» AIM OF THE TASK
Every line of the material below should be retyped exactly.

» GIVEN MATERIAL
○ ○ ○ ○ ○
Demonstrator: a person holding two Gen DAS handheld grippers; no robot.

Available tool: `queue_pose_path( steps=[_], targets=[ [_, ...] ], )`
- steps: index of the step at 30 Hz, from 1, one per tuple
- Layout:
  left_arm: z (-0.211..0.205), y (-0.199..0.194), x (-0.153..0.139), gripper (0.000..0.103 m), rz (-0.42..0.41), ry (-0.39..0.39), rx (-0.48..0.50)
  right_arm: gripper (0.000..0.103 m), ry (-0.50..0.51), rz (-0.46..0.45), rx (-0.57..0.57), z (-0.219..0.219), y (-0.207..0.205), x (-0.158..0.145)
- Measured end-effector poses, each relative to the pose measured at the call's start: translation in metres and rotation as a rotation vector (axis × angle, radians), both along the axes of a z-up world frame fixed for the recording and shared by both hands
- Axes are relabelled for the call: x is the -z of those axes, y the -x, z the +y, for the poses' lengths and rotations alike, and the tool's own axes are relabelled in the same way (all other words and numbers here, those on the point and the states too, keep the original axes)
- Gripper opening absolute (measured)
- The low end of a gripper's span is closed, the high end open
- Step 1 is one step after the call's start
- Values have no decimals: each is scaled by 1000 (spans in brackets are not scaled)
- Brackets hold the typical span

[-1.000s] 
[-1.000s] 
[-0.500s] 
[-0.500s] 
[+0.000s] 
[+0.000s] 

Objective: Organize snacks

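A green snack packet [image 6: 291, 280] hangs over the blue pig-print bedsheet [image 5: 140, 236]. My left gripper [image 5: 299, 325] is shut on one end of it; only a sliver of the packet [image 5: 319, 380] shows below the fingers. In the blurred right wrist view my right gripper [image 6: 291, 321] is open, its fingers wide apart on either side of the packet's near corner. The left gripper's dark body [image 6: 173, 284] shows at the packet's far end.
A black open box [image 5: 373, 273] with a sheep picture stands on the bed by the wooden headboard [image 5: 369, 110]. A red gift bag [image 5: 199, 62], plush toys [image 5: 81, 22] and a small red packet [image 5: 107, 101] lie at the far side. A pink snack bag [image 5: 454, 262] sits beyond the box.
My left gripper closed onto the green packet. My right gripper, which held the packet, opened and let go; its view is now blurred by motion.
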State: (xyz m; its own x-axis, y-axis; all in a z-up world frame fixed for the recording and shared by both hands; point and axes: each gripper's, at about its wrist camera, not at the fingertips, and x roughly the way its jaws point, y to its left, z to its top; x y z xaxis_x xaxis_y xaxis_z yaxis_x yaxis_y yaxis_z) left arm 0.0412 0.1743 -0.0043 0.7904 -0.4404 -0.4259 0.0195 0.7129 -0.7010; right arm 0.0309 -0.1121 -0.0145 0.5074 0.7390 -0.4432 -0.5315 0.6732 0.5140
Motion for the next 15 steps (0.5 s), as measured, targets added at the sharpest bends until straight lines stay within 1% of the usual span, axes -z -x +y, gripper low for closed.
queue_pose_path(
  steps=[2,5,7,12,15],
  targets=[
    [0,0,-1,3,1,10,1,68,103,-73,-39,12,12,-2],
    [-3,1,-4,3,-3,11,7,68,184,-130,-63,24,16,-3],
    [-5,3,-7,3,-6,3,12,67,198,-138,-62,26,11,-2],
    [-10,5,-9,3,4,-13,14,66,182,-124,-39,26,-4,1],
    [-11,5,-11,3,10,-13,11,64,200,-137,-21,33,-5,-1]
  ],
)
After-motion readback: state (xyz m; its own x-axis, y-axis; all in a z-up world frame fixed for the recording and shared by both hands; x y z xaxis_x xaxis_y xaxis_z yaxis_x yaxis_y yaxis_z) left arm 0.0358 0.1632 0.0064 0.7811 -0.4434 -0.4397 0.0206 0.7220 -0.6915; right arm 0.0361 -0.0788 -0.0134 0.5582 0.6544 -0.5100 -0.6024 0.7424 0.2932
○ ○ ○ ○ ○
» WRITTEN SOLUTION
Demonstrator: a person holding two Gen DAS handheld grippers; no robot.

Available tool: `queue_pose_path( steps=[_], targets=[ [_, ...] ], )`
- steps: index of the step at 30 Hz, from 1, one per tuple
- Layout:
  left_arm: z (-0.211..0.205), y (-0.199..0.194), x (-0.153..0.139), gripper (0.000..0.103 m), rz (-0.42..0.41), ry (-0.39..0.39), rx (-0.48..0.50)
  right_arm: gripper (0.000..0.103 m), ry (-0.50..0.51), rz (-0.46..0.45), rx (-0.57..0.57), z (-0.219..0.219), y (-0.207..0.205), x (-0.158..0.145)
- Measured end-effector poses, each relative to the pose measured at the call's start: translation in metres and rotation as a rotation vector (axis × angle, radians), both along the axes of a z-up world frame fixed for the recording and shared by both hands
- Axes are relabelled for the call: x is the -z of those axes, y the -x, z the +y, for the poses' lengths and rotations alike, and the tool's own axes are relabelled in the same way (all other words and numbers here, those on the point and the states too, keep the original axes)
- Gripper opening absolute (measured)
- The low end of a gripper's span is closed, the high end open
- Step 1 is one step after the call's start
- Values have no decimals: each is scaled by 1000 (spans in brackets are not scaled)
- Brackets hold the typical span

[-1.000s] 
[-1.000s] 
[-0.500s] 
[-0.500s] 
[+0.000s] 
[+0.000s] 

Objective: Organize snacks

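A green snack packet [image 6: 291, 280] hangs over the blue pig-print bedsheet [image 5: 140, 236]. My left gripper [image 5: 299, 325] is shut on one end of it; only a sliver of the packet [image 5: 319, 380] shows below the fingers. In the blurred right wrist view my right gripper [image 6: 291, 321] is open, its fingers wide apart on either side of the packet's near corner. The left gripper's dark body [image 6: 173, 284] shows at the packet's far end.
A black open box [image 5: 373, 273] with a sheep picture stands on the bed by the wooden headboard [image 5: 369, 110]. A red gift bag [image 5: 199, 62], plush toys [image 5: 81, 22] and a small red packet [image 5: 107, 101] lie at the far side. A pink snack bag [image 5: 454, 262] sits beyond the box.
My left gripper closed onto the green packet. My right gripper, which held the packet, opened and let go; its view is now blurred by motion.
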State: (xyz m; its own x-axis, y-axis; all in a z-up world frame fixed for the recording and shared by both hands; point and axes: each gripper's, at about its wrist camera, not at the fingertips, and x roughly the way its jaws point, y to its left, z to its top; x y z xaxis_x xaxis_y xaxis_z yaxis_x yaxis_y yaxis_z) left arm 0.0412 0.1743 -0.0043 0.7904 -0.4404 -0.4259 0.0195 0.7129 -0.7010; right arm 0.0309 -0.1121 -0.0145 0.5074 0.7390 -0.4432 -0.5315 0.6732 0.5140
Motion for the next 15 steps (0.5 s), as measured, targets added at the sharpest bends until straight lines stay within 1% of the usual span, axes -z -x +y, gripper low for closed.
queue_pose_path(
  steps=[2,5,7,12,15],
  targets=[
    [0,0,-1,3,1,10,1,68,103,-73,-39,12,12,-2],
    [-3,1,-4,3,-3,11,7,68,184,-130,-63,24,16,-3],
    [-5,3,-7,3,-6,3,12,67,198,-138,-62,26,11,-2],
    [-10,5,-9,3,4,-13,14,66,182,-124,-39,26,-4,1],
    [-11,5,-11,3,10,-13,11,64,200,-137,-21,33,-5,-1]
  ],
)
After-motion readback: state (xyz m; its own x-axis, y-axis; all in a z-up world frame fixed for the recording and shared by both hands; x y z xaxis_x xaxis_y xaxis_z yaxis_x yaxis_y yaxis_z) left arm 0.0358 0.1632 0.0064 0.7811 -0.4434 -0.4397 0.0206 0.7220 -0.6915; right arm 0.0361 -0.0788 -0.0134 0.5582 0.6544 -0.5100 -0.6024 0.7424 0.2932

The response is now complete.